In the entries below, find the line with "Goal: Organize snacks" and the line with "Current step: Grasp". Reproduce those two lines and every line between them exactly, and nothing more.

PROVIDED ENTRIES:
# # # # #
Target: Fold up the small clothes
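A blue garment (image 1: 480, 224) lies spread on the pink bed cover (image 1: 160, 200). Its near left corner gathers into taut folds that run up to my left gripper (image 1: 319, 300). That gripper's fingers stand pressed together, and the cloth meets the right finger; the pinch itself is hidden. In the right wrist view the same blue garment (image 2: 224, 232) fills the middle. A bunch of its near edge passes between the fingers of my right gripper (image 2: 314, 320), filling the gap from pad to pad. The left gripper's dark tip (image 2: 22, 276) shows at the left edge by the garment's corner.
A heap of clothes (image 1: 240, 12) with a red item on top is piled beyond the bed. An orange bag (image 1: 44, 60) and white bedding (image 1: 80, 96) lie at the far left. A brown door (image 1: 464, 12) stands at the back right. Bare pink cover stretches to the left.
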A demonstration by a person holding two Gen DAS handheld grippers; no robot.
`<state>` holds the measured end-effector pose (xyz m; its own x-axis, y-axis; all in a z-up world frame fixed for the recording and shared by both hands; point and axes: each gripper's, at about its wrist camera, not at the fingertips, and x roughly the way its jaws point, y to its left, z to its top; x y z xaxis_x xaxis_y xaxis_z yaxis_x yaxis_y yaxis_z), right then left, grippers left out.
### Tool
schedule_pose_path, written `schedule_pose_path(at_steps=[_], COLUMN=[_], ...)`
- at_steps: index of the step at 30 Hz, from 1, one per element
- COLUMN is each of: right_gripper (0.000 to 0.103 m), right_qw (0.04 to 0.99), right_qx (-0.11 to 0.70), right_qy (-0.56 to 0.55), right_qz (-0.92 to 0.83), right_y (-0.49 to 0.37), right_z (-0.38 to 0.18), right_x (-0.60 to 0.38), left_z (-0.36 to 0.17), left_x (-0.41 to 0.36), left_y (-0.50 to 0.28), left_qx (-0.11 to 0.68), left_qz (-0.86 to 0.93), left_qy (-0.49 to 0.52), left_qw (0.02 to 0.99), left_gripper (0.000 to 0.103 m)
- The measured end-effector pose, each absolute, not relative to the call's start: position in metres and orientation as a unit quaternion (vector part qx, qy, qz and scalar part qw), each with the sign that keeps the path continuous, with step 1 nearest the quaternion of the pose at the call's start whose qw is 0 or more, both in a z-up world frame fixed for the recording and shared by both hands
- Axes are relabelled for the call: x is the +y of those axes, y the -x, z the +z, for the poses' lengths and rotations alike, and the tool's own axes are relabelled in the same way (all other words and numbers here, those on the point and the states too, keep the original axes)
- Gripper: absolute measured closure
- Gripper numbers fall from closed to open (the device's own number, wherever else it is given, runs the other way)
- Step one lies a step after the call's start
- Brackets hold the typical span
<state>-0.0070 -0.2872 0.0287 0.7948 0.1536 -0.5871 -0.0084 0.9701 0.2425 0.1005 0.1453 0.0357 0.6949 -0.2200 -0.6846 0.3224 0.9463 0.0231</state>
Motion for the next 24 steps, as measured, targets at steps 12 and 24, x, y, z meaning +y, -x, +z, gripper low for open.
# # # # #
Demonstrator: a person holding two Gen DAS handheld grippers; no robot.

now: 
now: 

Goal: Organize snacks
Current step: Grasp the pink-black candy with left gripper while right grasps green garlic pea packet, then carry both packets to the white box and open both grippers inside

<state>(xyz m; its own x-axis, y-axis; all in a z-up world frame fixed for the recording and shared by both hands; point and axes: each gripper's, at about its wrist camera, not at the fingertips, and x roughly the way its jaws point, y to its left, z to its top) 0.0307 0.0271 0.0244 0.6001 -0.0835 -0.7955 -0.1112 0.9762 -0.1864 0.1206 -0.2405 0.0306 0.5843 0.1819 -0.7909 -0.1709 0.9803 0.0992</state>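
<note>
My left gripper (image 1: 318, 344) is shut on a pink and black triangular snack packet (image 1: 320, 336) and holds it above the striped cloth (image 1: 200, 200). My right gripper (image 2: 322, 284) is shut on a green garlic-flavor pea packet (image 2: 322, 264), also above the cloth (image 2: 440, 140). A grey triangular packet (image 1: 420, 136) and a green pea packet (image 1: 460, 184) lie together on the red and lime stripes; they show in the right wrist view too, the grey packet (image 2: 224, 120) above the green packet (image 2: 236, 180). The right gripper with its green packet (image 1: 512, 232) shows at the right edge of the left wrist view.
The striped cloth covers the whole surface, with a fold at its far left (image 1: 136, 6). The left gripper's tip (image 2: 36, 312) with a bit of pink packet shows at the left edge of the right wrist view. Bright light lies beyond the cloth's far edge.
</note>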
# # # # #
ANSWER SPACE:
Goal: Organize snacks
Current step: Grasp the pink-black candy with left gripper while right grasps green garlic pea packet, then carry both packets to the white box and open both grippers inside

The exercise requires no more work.